El tratamiento del síndrome del burnout reside en recuperarse del desgaste con tiempo y apoyo psicológico. La terapia psicológica ayudará a encontrar la causa del estrés y fomentar estrategias para afrontarlas y evitarlas. El descanso fuera del trabajo es fundamental, realizar actividades placenteras con amigos, familia y hacer ejercicio será importante para rebajar los niveles de estrés antes de volver al ámbito laboral.

El síndrome del burnout tiene consecuencias tanto para la persona que lo sufre como para la empresa.
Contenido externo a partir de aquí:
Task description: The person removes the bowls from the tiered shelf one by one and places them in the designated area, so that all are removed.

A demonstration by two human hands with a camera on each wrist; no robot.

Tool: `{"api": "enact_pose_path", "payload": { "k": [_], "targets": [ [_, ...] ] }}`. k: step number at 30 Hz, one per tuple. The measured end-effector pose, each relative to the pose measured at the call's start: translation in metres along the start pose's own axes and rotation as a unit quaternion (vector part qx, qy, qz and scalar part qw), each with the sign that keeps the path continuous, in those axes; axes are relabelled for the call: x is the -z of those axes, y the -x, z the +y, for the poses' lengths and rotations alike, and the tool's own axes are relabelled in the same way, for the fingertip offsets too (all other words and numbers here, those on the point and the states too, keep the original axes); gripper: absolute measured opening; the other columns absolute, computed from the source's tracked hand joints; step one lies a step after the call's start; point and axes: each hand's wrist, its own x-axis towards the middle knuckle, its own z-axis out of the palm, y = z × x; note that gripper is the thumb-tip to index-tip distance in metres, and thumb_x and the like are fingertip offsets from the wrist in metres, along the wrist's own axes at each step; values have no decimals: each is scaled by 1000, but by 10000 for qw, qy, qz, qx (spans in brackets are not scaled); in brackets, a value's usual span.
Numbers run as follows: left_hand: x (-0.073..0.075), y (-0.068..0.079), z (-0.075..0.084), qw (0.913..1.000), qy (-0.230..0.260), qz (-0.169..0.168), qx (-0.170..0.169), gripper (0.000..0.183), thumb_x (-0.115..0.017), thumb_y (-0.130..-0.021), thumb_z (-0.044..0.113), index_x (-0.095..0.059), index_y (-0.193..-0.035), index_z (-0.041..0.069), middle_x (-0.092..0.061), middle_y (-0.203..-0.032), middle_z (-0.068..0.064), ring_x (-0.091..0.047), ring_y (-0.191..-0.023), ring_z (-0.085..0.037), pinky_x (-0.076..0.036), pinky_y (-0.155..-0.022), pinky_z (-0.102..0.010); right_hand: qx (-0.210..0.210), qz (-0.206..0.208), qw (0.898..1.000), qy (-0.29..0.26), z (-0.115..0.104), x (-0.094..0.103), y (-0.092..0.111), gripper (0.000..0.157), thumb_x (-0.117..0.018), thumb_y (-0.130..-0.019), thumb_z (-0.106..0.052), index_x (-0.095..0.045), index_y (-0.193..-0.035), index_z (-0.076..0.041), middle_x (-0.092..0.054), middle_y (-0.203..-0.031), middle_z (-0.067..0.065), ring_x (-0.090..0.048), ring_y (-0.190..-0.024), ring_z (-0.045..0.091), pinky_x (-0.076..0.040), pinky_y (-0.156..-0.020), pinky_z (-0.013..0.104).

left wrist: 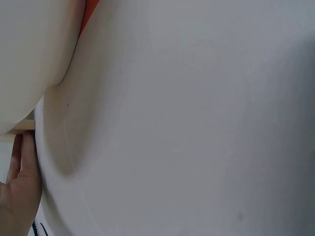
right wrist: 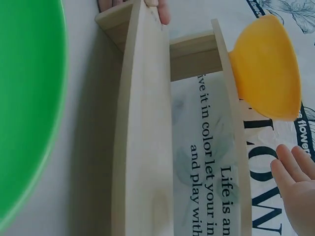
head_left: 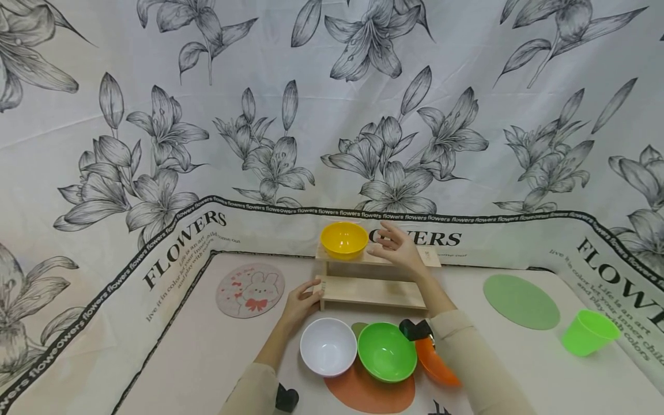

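Bowl (head_left: 344, 241), yellow, on wooden shelf (head_left: 373, 291); right hand (head_left: 399, 252) uncurled, empty, bowl's 3 o'clock; left hand (head_left: 302, 301) gripping shelf's 9 o'clock end. Shelving, likely; next calls for gentle withdrawal.

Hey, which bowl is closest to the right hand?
The yellow bowl: it alone sits atop the shelf, beside the right hand; the white bowl and green bowl stand lower, in front.

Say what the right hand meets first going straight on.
Probably the yellow bowl on the wooden shelf: the right hand points roughly toward it across a small gap. Depth is unclear, so it might pass just behind.
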Motion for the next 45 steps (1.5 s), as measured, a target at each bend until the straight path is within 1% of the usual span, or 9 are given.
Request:
{"api": "enact_pose_path", "payload": {
  "k": [4,10,18,23,27,29,35,39,45],
  "targets": [
    [1,-1,-2,9999,103,-28,23,48,-65,-89,12,-49,-133,-1,-63,-106,-18,-63,-90,-16,-55,-88,-35,-50,-58,9999,-123,3,-8,-1,80,-71,-80,-2,-28,-147,-2,-33,-142,32,-42,-125,46,-39,-106,47],
    [2,-2,-2,9998,174,-62,59,48,-64,-89,9,-48,-134,-2,-62,-107,-17,-63,-90,-15,-55,-89,-36,-128,-123,9996,-213,9,-17,-5,81,-73,-79,-2,-28,-146,0,-32,-142,33,-41,-125,46,-39,-105,47],
    [-1,10,17,9997,166,-185,59,46,-62,-90,6,-47,-132,-6,-63,-104,-17,-63,-88,-14,-54,-91,-39,-105,-178,9997,-125,13,-25,-10,80,-74,-78,-2,-29,-145,1,-38,-140,30,-44,-124,43,-41,-105,41],
    [-2,15,22,9997,138,-190,29,46,-61,-90,6,-47,-132,-6,-64,-100,-14,-63,-87,-13,-54,-91,-39,-5,-298,9995,-76,13,-32,-10,85,-76,-75,-5,-29,-146,-1,-35,-144,26,-42,-126,43,-37,-108,45],
    [-2,14,20,9998,97,-186,-12,46,-61,-90,6,-47,-132,-7,-65,-96,-11,-63,-86,-13,-54,-90,-40,128,-320,9991,234,15,-38,-11,89,-79,-73,-8,-29,-147,-5,-30,-150,18,-39,-129,41,-31,-111,50],
    [-2,13,20,9998,68,-189,-9,46,-61,-90,6,-47,-132,-6,-65,-96,-11,-63,-86,-13,-53,-91,-41,130,-354,9985,390,16,-39,-11,89,-79,-73,-10,-30,-147,-5,-29,-150,18,-39,-130,40,-30,-111,51],
    [-1,13,19,9998,-15,-181,-6,46,-62,-90,8,-48,-132,-5,-65,-96,-11,-63,-86,-14,-53,-91,-41,-68,-484,9985,258,17,-42,-11,77,-75,-78,-6,-33,-143,1,-34,-145,25,-47,-122,42,-42,-104,45],
    [-2,14,20,9998,52,-186,-18,46,-63,-90,8,-48,-132,-6,-65,-97,-12,-63,-87,-15,-54,-91,-40,-198,-334,9991,193,18,-43,-10,75,-74,-80,-7,-34,-142,3,-41,-139,27,-52,-116,40,-47,-101,40],
    [3,0,0,9999,75,-149,-39,48,-63,-90,10,-47,-133,-5,-65,-97,-10,-63,-88,-15,-55,-89,-39,-443,-204,9987,118,-13,-45,1,76,-71,-82,-4,-26,-142,12,-36,-141,32,-47,-120,44,-42,-104,43]
  ]
}}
Dentro de la empresa puede observarse desmotivación, insatisfacción laboral, rotación laboral y absentismo laboral, perjudicial tanto para el trabajador como para la empresa. Es por eso que poner un remedio a este síndrome es fundamental para todos. Previniendo este síndrome se pueden prevenir consecuencias como el suicidio en los casos más graves.

 

Por Marta Estévez

Preguntas frecuentes sobre el síndrome de burnout

Respondemos a las preguntas más recurrentes sobre el síndrome de burnout

¿Cuál es la diferencia entre el estrés y el síndrome de Burnout?

El estrés se caracteriza por síntomas físicos, agotamiento e hiperactividad ocasionado por una sobreimplicación en los problemas, en cuanto al síndrome del burnout es un problema que genera falta de implicación, desgaste emocional y desmotivación.

¿Qué tiene que ver el estrés laboral con el burnout?

Normalmente los síntomas de estrés suelen preceder al síndrome del burnout.

¿Qué pasa si no se trata el síndrome del burnout?

Si no se busca ayuda psicológica para el síndrome del burnout aumenta el riesgo de sufrir problemas físicos y mentales en un futuro como trastornos psiquiátricos.